REMEMBER TO PRESERVE RECORDS WHEN CLAIMS MAY BE MADE: I have often mentioned in these updates that employers must remember to take steps to preserve records when they are notified of a possible lawsuit, are sued or receive notice of an administrative charge, e.g. from the Equal Employment Opportunity Commission (EEOC). This is called the litigation hold process. I recently read a good article also explaining this mandate and ways to meet it. As a reminder, here is a link to the article: http://www.hrhero.com/hl/articles/2014/01/03/preserving-documentation-in-case-of-a-lawsuit/.

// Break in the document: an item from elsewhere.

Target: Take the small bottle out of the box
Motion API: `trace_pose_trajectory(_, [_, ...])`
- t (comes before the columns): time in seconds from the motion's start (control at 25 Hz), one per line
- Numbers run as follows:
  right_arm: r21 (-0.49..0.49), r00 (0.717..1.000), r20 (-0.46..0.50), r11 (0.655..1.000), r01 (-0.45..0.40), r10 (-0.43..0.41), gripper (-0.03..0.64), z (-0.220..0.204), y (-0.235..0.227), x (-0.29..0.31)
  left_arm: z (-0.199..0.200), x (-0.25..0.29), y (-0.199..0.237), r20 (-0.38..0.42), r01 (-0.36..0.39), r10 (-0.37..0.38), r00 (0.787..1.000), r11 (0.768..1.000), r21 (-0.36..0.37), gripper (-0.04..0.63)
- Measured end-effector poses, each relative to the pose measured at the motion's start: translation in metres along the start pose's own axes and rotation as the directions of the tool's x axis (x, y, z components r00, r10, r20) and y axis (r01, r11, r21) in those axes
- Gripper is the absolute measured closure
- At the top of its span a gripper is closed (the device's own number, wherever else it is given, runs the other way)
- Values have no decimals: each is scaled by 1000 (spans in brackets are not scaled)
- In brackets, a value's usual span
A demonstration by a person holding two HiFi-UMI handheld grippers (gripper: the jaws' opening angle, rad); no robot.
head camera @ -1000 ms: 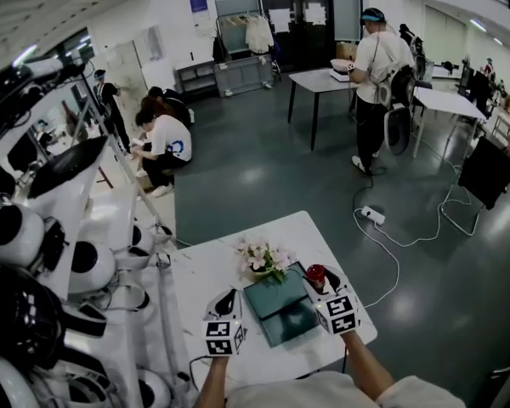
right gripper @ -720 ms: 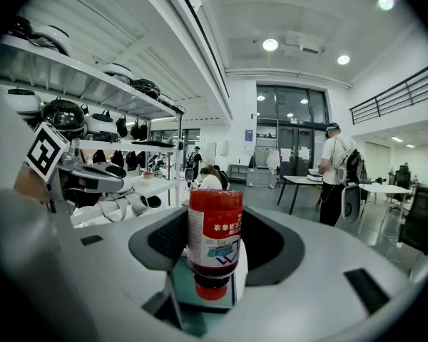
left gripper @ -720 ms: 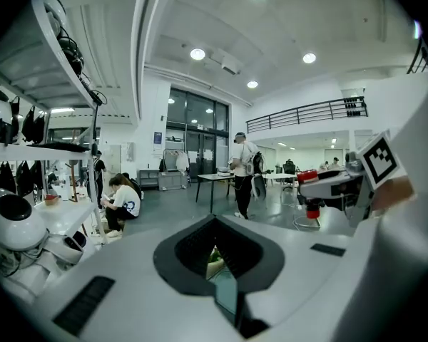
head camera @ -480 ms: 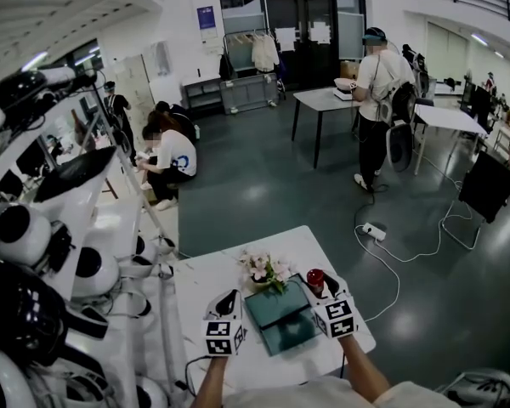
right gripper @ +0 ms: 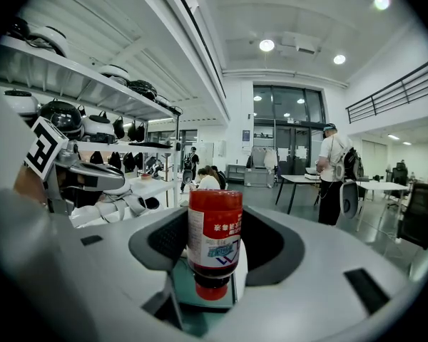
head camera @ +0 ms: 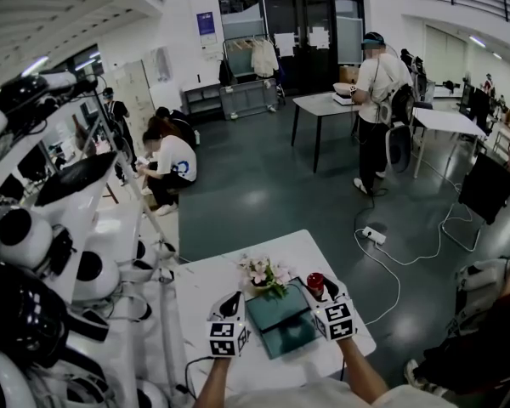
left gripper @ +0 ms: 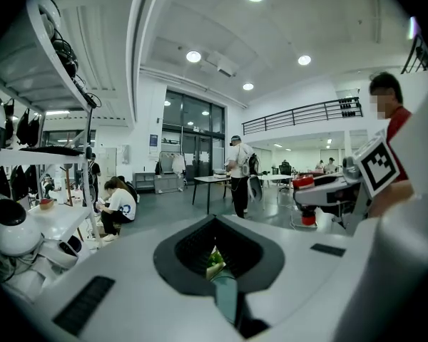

PROPOSED SENATE BILL WOULD BAN CREDIT CHECKS ON EMPLOYEES: A bill recently introduced into the United States Senate would ban employers from using credit checks for employment purposes. Senator Elizabeth Warren’s bill (S. 1837, text available here: http://beta.congress.gov/bill/113th/senate-bill/1837/text ) would prohibit an employer from asking employees or applicants for permission to do credit checks and would also prohibit their use for adverse employment actions. Senator Warren has noted that she filed the bill because credit problems more often reflect misfortune or economic stress rather than an employee’s character or ability to do the job. Ten states (California, Colorado, Connecticut, Hawaii, Illinois, Maryland, Nevada, Oregon, Vermont and Washington) already limit an employer’s use of credit information. The bill is now pending in the Senate’s Committee on Health, Education, Labor, and Pensions.
UTAH LEGISLATIVE UPDATE: The Utah Legislature convenes for its annual 45 day session on January 27, 2014. The Legislature typically considers some bills that will impact employers and the 2014 session will be no different. For example, the Legislature is likely to consider whether or not Utah should have a state-wide ban on discrimination based on sexual orientation and/or gender identity. No such state or federal law exists, although the United States Senate recently passed such an antidiscrimination bill and over a dozen local governments in Utah prohibit such bias. The current version of the bill (SB 100) can be found here: http://le.utah.gov/~2014/bills/static/SB0100.html ). Legislators also have requested bills dealing with the state minimum wage (likely an effort to raise it) and regarding Labor Commission decisions. The text of these proposed bills is not yet available. I will update this list as more bills are made public. If you are aware of any pending bills on employment issues not included here, please let me know ASAP.